Here… no one reads these. I’ll throw one of these in and it’ll hide our talk.
Name: Karma
Class: Mage-ish
Level: 20 (1,570/788,209)
Profession: Cook (Level 8: 3,330/6,075), Teacher (Level 7: 350/4,050), Alchemist (Level 6: 500/2,700), Blacksmith (Level 6: 350/2,700), Carpenter (Level 6: 220/2,700), Leatherworker (Level 6: 100/2,700), Mercenary (Level 6: 100/2,700), Merchant (Level 5: 800/1,800), Storyteller (Level 5: 200/1,800), Maid (Level 4: 450/1,200), Seamstress (Level 4: 300/1,200), Singer (Level 4: 240/1,200), Tanner (Level 4: 200/1,200), Bartender (Level 3: 350/800), Stablehand (Level 3: 200/800), Waitress (Level 3: 100/800), Woodsman (Level 3: 20/800), Butcher (Level 2: 20/500), Dancer (Level 1: 50/300)
Health: 18,762/18,762
Mana: 19,610/19,610
Intelligence: 90
Will: 95
Strength: 87
Constitution: 90
Charm: 89
Beauty: 14
Perception: 101
Dexterity: 99
Luck: 87
Skills: Identify (91), Dodge (83), Knife Fighting (83), Blacksmithing (70), Duel Wielding (66), Cooking (65), Grapple (62), Piercing (61), Disarm (50), Meditation (50), Multiple Foe Combat (50), Leatherworking (47), Flirting (45), Kick (43), Sneak (42), Bartering (40), Woodworking (40), Mana Manipulation (35), Barricade (32), Poison Resistance (32), Storytelling (32), Alcohol Tolerance (28), Backstab (26), Bashing (26), Intimidation (26), Hide (26), Slashing (26), Sewing (25), Singing (25), Teaching (25), Unarmed Combat (25), Comedy (21), Dancing (20), Duel Spell Wielding (20), Manic Charge (13), Pontification (11), Swordplay (11), Subtlety (8), Tanning (7), Skinning (6), Mana Infusion (5), Disarm Traps (3), Milking (3),
Spells: Super Heal (99), Fix It (97), Fireball (88), Poison Cloud (88), Bleach (86), Firestorm (85), Silence (74), Dark Vision (69), Mental Vision (63), Dust Devil (50), Rain (50), Preserve (49), Summon Familiar (49), Cure Poison (48), Fog (47), Buffer (43), Cement Shoes (43), Create Spellbook (43), Lesser Charm (41), Disguise (29), Dispel Ghost (25), Icestorm (25), Wall of Frost (25), Glamour (21), Ice (12), Soften Curse (11), Dispel Magic (10)

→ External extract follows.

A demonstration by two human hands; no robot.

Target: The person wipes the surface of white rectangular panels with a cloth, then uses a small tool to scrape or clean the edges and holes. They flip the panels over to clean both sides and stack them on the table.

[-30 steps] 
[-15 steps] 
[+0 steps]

Did you see that? This worked out so much better than I’d expected. They took Spark, but I managed to cast the higher levels of it. The same is true for the buff and heal spells. I didn’t even lose them! There was a little tiny resistance when I first tried to cast the higher level of those spells, but the higher levels worked. I could not cast those first levels though. I could cast Sparkler, but not Spark. I could cast greater heal, but not lesser heal. It was as if they had blanked out a tiny piece of me. I raged, but more in memory of what they’d managed to take before.
If you’re wondering how I got Fireball back, well, let’s just say that I fried my eyebrows in an empty version of my room. Between heal and my Ice Storm, I kept it contained. I only had to repair a few crispy walls. See? That’s why I needed clean and repair so much more than Fireball. I now had walls stained with a deep cherrywood color and slick with lacquer. It was amazing what that leveled-up repair spell could do. All I had to do was damage something and then imagine what the repair would look like, and it would take that shape. I bet you’d love to redo your walls that way, right?
For the first time in a long time, I felt the insidious bud of hope in a deep portion of my heart. Hope that I’d really be able to do better this time. Dom was coming. He would get me those contacts outside the college that I had needed last time. If Fizzie had moved to block that with this teleport, Dom would make up for it. But how could Fizzbarren know? He couldn’t. This wibbly wobbly timey wimey stuff was convoluted even in my overactive mind.